In mid-March, the U.N. passed a resolution establishing a no-fly zone. Fighting nevertheless continued. Immediately, the no-fly zone was exploited by its principal backers (U.S., U.K., & France), who essentially became the rebel air-force. It was successful, obviously. To shorten things: the backers supplied and financed rebels, Qaddafi was lynched in the streets, and a new government was established. Democracy, constitutional crisis, & civil war, with the infamous Benghazi attack happening during this period.
Thus you have eastern-Libya governed by Tripoli’s government and western-Libya by Tobruk’s government (the recognized government), with militias and terrorists groups jumbled up all throughout the country.
Analysis
As the rebel uprising was faltering, charges that genocide was coming were levied. That accusation spurred international action to protect the people and stop the potential genocide against them.
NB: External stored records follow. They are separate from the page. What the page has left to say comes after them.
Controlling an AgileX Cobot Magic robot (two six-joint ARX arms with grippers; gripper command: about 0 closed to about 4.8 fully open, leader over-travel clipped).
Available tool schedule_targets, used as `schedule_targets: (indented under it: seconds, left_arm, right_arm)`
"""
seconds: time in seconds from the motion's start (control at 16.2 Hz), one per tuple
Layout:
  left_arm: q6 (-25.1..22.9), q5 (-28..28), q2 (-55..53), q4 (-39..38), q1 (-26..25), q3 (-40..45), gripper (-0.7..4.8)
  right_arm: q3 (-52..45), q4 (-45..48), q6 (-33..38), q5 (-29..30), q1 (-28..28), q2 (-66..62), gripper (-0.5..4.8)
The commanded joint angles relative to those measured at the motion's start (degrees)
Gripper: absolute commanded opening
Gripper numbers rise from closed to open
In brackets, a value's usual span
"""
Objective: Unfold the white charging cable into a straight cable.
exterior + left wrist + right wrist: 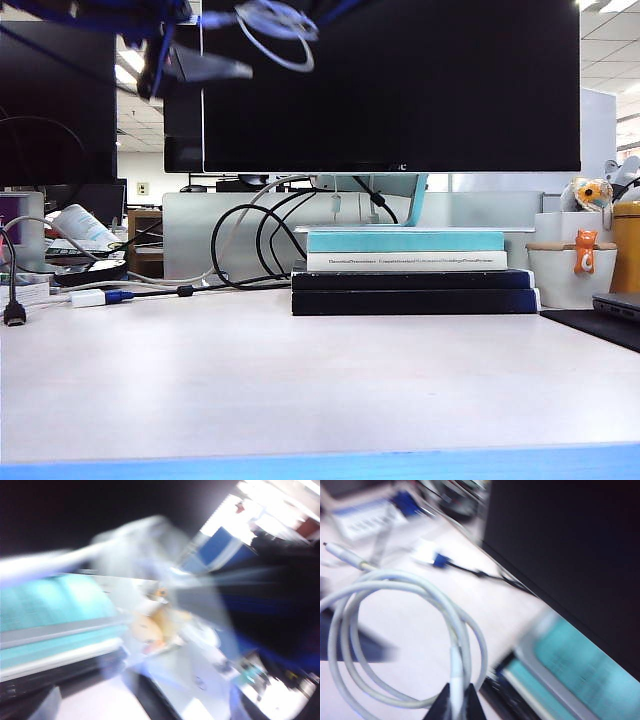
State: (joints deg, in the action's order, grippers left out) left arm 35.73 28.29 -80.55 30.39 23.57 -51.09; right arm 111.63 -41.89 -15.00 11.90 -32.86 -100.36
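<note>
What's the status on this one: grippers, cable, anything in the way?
Right gripper shut on white cable, held high in front of the monitor. Left gripper blurred beside it, open. Cable coiled in loops. Table below bare.

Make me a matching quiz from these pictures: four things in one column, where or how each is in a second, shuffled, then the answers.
Things:
1. cable
2. right gripper
3. teal book
4. white adapter

Descriptions:
A. lies on the table at the exterior view's left
B. coiled in loops, held up off the table
C. top of the stack under the monitor
D. shut on the coil

Pairs: 1-B, 2-D, 3-C, 4-A
</note>
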Motion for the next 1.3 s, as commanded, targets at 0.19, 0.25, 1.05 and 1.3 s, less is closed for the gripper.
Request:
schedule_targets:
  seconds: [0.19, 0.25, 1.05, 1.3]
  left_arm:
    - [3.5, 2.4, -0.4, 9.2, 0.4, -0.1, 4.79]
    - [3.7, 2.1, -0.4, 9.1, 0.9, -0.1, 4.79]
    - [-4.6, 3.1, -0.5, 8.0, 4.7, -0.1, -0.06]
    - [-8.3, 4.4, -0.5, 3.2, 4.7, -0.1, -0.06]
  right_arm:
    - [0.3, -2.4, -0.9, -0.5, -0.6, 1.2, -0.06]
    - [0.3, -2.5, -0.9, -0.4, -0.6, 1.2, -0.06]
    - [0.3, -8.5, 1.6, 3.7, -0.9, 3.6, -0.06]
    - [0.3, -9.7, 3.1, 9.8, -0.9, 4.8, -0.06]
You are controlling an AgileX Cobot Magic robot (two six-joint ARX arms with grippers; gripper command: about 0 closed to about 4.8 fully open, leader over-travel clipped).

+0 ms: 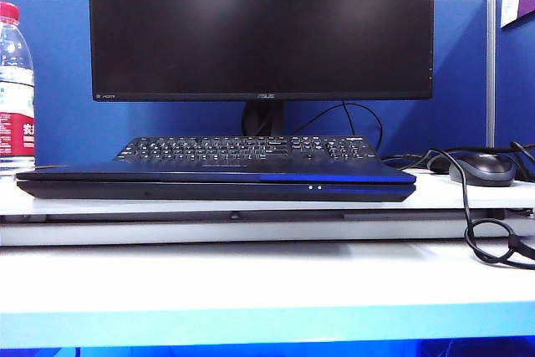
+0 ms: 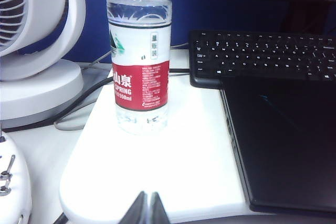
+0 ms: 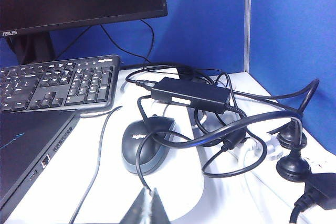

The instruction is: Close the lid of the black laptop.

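Blue partition behind, white counter (image 1: 251, 282) below. Left claw (image 2: 146, 208) pinched narrow, tips together, holding nothing, hovering over the bare counter near a water bottle (image 2: 139, 51) with a white fan (image 2: 37, 40) beyond. Right claw (image 3: 147, 208) likewise closed to a point and empty, poised over a grey mouse (image 3: 144, 145) and a tangle of cables (image 3: 236, 129) around a power brick (image 3: 191, 93). Neither claw touching the black laptop (image 1: 216, 181), lying between the two arms, long axis running side to side, in front of the separate keyboard (image 1: 247, 150) and the ASUS monitor (image 1: 261, 27). Lid (image 2: 286, 140) already flat on the base, no gap visible from the front. Judged done: nothing left to push. Neither arm clearly the nearer.
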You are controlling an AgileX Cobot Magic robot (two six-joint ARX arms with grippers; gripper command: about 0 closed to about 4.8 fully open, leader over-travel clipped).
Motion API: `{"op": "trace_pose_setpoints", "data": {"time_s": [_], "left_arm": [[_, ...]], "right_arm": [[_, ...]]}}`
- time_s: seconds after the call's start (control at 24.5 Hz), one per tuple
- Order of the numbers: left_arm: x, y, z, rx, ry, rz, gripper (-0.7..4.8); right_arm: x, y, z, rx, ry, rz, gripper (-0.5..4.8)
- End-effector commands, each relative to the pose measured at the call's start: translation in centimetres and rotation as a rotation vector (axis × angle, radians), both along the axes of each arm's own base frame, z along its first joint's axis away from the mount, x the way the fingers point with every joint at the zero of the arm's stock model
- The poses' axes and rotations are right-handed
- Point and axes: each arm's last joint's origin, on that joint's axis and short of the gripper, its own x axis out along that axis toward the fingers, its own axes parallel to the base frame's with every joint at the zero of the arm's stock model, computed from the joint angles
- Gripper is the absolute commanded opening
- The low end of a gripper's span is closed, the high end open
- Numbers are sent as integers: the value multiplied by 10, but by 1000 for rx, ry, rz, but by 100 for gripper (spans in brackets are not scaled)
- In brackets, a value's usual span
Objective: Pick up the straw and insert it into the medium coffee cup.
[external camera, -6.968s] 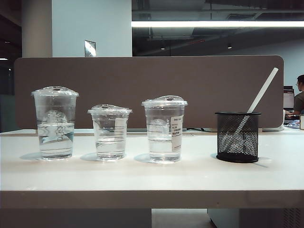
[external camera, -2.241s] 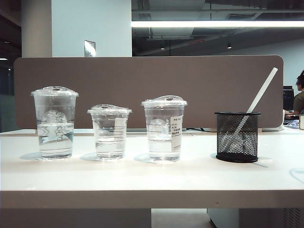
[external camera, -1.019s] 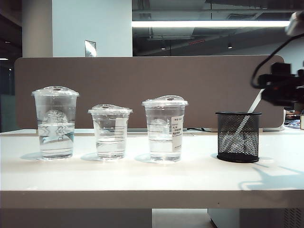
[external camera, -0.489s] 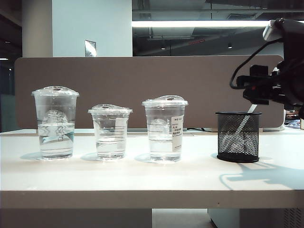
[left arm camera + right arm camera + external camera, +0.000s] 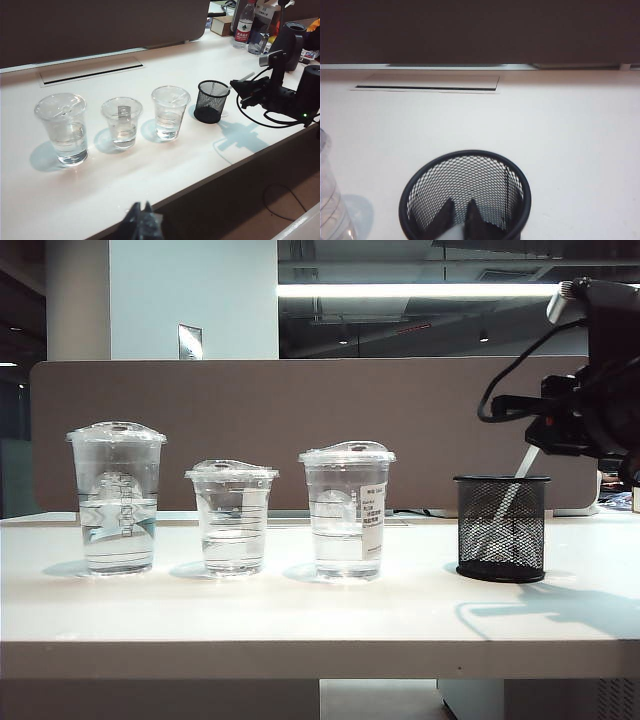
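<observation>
A: Since a second ago the right gripper (image 5: 533, 436) has come in from the right edge and drawn its fingers in; they now pinch the long thin white straw (image 5: 524, 462) just above the black wire-mesh pen holder (image 5: 501, 528).

B: And the other arm?

A: The left gripper (image 5: 141, 223) hangs near the front table edge, dark fingertips close together with nothing between them, well apart from everything.

B: How will the straw handle?

A: My guess is very light, smooth and a little flexible. Holding it above the holder's rim seems right; a hard squeeze could crush it.

B: Farther along?

A: The medium clear plastic cup with a domed lid and white label (image 5: 347, 512) stands upright on the matte white table (image 5: 300, 615), part filled with water. Its lid opening looks small.
</observation>
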Motion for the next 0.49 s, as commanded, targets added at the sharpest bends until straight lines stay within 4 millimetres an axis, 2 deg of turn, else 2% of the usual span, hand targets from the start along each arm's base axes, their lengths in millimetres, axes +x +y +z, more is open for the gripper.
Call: {"op": "trace_pose_setpoints", "data": {"time_s": [0.04,0.2,0.49], "left_arm": [[0,0,1,-2,-6,-2,-4],[0,0,1,-2,-6,-2,-4],[0,0,1,-2,-6,-2,-4]], "right_arm": [[5,2,6,2,-22,0,29],[15,6,12,-17,25,1,27],[27,10,32,-110,-25,7,20]]}}
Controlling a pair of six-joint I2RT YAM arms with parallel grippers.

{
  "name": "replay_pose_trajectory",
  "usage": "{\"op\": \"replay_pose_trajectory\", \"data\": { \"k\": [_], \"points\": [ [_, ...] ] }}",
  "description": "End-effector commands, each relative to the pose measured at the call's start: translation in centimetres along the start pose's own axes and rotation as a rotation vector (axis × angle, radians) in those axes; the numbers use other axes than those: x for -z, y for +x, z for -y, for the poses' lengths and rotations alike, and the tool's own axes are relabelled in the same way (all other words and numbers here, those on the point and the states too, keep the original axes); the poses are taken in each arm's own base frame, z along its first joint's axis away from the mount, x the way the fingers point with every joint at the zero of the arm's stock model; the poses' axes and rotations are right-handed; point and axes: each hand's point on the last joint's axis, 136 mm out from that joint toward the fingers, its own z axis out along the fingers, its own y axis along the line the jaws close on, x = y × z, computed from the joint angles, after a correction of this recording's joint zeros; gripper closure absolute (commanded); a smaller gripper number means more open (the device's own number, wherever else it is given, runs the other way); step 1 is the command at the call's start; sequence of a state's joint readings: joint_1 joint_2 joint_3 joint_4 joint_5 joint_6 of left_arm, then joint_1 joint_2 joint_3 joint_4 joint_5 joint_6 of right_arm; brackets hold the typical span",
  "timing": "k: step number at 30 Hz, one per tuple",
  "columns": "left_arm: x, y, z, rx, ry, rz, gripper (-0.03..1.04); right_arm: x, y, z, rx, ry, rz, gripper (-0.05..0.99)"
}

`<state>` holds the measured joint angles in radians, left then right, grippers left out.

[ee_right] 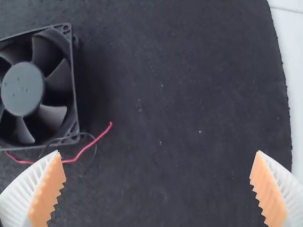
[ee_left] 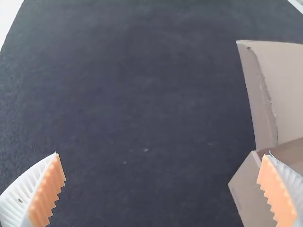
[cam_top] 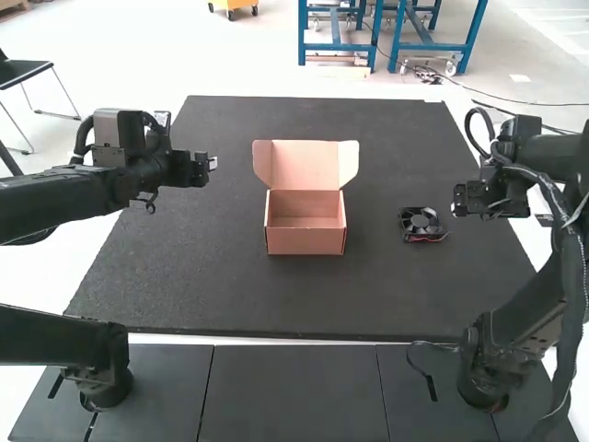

That’s where the Clinton legacy begins.
A Just War
As Qaddafi's forces advanced, cries of genocide and potential genocide rang out to the international community.
As reported by McClatchy:
Libyan diplomats at the United Nations mission in New York and at other embassies worldwide broke with Gadhafi's regime Monday. Ibrahim Dabbashi, Libya's deputy U.N. representative, called on Gadhafi to resign and urged the world to speak out. The regime is committing "a real genocide against the Libyan people. Colonel Gadhafi is shooting his own people," Dabbashi said in an interview on the al Jazeera network.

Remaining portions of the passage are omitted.